Hi Sonia, Happy New Year to you too. It is Xiang Xi cake but since my first similar cake, I have called it cottony cake so as not to confuse myself. There are several names given for the same kind of cake. Most important, this cake is nice.

Kimmy said...

Hi Phong Hong, it's really a nice cake that is so 'versatile'. There are so many flavours to make. Me too love this kind of cake very much.

Kimmy said...

Hi Kit, thanks for the comment. Happy New Year to you.

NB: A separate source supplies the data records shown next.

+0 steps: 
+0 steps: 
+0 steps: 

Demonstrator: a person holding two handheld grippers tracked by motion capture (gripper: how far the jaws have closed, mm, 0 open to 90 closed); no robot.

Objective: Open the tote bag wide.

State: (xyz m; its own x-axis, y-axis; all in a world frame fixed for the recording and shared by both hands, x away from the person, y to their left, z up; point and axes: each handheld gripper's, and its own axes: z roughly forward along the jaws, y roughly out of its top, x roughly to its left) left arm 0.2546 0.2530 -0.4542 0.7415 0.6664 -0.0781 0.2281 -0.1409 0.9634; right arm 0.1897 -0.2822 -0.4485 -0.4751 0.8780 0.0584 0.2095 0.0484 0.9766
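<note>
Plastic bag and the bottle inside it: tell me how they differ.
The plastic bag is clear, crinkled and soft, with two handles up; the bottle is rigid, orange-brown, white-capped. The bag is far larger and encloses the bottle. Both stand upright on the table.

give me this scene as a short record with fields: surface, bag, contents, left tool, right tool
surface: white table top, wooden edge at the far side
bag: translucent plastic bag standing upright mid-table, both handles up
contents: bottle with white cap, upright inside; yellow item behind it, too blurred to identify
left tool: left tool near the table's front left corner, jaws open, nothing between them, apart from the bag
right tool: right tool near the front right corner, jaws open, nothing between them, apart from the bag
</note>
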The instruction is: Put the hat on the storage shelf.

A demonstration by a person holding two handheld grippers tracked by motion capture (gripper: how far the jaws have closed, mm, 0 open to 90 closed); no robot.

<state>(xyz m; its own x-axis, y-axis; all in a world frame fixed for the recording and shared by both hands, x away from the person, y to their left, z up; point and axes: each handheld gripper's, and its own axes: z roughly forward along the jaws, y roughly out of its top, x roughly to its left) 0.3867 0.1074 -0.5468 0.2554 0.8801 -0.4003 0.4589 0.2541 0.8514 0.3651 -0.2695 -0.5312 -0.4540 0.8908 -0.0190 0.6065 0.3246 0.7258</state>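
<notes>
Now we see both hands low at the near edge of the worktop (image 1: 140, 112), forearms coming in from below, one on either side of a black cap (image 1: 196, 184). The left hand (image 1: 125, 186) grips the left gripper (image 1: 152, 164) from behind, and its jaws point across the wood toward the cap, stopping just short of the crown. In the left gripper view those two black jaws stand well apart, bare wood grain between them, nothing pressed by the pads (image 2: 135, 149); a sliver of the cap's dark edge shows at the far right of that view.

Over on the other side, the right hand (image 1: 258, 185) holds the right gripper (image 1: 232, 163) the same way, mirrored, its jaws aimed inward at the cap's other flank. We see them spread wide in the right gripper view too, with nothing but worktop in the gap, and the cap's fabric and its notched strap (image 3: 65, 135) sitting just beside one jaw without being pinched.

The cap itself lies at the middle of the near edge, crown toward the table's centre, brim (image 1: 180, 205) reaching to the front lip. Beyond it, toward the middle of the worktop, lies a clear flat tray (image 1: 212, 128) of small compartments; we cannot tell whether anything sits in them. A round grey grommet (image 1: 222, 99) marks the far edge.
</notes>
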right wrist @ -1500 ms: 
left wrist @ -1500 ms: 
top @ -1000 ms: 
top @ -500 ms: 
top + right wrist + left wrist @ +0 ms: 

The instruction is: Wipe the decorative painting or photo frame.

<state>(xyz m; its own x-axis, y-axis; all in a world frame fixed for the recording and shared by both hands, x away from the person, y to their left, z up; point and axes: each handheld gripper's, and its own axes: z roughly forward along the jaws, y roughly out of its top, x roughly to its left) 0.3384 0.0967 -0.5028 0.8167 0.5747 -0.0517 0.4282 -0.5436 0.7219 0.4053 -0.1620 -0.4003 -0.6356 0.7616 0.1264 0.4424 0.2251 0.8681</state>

Esther@thefussfreechef said...

Hi Kimmy, you always have such nice variations on your cake - love this one! your house must always smell of freshly baked cakes - so nice :)

Kimmy said...

Hi Esther, I'm lucky to come across these variations from fellow food bloggers which are tested recipes.

Kimmy said...

Hi Esther, I can't smell my fresh bakes but my neighbours always wonder what I'm baking and cooking.

Delphine said...

Hi Kimmy,
I tried this cake, soft & delicious, thank you, Happy New Year to you & family!

Kimmy said...

Hi Delphine, glad you made it. Yes it's nice and yummy cake. You can have it chilled, it's nice too.

Delphine said...

Hi Kimmy,
Thanks for advise, my slicing skill is still not good yet, I can see from your photo you have good slicing skill, I will try to chill it before slicing the next time, thanks.

kimmy said...

Hi Delphine, I'm not too good with slicing the cake. I use either a serrated knife or a very sharp knife. Advisable to slice the edges before slicing into serving pieces. Baked a passion fruit choc chips souffle cake today. Nice, you may like to try.

Delphine said...

Hi Kimmy,
Thank you, yes, I would like to try but the last time you baked was Passion Fruit Souffle Cake without choc chips is it? So, it is a different recipe? I seldom know how to eat passion fruit, maybe later when I have the time I will try, TQ. Just to like to enquire why is it that sometimes you used superfine flour & sometimes you used cake flour? Sorry to bother you.

kimmy said...

Hi Delphine, the souffle cake with choc chips recipe will be posted soon. I was told that cake flour is actually superfine flour which is aka low gluten flour.